### EXERCISE AIM
Repeat only the lines running from the beginning of the material through the line that contains "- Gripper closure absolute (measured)".

### LISTED ENTRIES
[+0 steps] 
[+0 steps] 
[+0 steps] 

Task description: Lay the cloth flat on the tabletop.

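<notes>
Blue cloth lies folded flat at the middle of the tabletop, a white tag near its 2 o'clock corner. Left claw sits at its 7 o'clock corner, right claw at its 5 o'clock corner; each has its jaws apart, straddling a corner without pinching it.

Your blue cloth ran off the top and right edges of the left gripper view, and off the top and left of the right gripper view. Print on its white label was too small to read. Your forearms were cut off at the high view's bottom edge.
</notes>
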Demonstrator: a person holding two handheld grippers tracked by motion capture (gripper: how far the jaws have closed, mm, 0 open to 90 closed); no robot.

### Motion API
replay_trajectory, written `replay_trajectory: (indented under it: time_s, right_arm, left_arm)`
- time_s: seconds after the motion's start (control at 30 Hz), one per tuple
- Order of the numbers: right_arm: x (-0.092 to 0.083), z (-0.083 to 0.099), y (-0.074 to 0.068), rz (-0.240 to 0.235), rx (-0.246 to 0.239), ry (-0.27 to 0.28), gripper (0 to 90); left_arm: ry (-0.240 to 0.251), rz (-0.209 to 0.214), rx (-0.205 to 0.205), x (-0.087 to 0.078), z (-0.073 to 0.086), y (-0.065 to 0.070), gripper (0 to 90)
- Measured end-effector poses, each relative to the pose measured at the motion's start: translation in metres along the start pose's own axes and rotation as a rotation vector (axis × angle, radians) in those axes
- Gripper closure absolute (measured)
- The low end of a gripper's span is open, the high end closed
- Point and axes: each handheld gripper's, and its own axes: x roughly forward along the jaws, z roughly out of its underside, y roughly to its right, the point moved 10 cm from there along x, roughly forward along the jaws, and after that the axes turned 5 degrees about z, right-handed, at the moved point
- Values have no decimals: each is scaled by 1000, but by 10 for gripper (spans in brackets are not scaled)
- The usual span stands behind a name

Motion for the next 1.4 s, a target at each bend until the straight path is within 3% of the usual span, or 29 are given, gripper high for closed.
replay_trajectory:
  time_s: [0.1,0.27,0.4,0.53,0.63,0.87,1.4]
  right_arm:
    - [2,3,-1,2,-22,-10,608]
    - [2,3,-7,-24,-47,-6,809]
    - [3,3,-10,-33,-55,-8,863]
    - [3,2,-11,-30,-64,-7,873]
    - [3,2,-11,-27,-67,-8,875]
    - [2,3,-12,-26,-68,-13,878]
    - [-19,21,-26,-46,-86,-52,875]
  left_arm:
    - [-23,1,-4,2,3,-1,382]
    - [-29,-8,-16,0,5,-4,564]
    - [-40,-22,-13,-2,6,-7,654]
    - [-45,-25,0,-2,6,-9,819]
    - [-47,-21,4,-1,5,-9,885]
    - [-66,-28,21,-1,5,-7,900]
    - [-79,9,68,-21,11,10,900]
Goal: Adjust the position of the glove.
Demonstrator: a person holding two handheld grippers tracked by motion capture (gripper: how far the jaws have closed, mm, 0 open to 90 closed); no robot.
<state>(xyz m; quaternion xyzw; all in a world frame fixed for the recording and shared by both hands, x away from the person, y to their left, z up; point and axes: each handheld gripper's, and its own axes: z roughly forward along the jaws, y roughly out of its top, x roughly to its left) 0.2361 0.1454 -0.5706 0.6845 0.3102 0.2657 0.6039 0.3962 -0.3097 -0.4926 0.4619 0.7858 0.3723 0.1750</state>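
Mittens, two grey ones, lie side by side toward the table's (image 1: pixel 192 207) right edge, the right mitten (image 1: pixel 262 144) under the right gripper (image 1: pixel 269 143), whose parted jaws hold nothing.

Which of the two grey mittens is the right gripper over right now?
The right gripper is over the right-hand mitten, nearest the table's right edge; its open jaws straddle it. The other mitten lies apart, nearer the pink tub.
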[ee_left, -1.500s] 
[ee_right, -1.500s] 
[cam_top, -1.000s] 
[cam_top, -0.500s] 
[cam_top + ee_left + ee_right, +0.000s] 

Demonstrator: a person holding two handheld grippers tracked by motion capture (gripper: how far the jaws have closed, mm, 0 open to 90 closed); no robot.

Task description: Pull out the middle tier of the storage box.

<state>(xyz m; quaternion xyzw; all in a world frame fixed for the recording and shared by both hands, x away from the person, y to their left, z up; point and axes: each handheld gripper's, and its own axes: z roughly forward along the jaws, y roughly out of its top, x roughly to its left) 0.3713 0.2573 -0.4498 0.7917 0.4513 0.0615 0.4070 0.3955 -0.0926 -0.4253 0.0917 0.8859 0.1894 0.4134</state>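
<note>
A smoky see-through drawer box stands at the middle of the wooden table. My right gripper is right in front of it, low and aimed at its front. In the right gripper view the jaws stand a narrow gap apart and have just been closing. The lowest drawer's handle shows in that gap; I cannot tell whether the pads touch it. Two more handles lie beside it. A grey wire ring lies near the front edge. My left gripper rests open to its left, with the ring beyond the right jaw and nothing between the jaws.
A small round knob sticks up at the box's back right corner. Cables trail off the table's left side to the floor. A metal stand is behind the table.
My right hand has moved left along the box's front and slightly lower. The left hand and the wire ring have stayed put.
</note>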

### TASK ANSWER
[+0 steps] 
[+0 steps] 
[+0 steps] 

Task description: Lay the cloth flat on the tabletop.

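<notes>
Blue cloth lies folded flat at the middle of the tabletop, a white tag near its 2 o'clock corner. Left claw sits at its 7 o'clock corner, right claw at its 5 o'clock corner; each has its jaws apart, straddling a corner without pinching it.

Your blue cloth ran off the top and right edges of the left gripper view, and off the top and left of the right gripper view. Print on its white label was too small to read. Your forearms were cut off at the high view's bottom edge.
</notes>
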Demonstrator: a person holding two handheld grippers tracked by motion capture (gripper: how far the jaws have closed, mm, 0 open to 90 closed); no robot.

### Motion API
replay_trajectory, written `replay_trajectory: (indented under it: time_s, right_arm, left_arm)`
- time_s: seconds after the motion's start (control at 30 Hz), one per tuple
- Order of the numbers: right_arm: x (-0.092 to 0.083), z (-0.083 to 0.099), y (-0.074 to 0.068), rz (-0.240 to 0.235), rx (-0.246 to 0.239), ry (-0.27 to 0.28), gripper (0 to 90); left_arm: ry (-0.240 to 0.251), rz (-0.209 to 0.214), rx (-0.205 to 0.205), x (-0.087 to 0.078), z (-0.073 to 0.086), y (-0.065 to 0.070), gripper (0 to 90)
- Measured end-effector poses, each relative to the pose measured at the motion's start: translation in metres along the start pose's own axes and rotation as a rotation vector (axis × angle, radians) in those axes
- Gripper closure absolute (measured)

The exercise is done, with nothing more to add.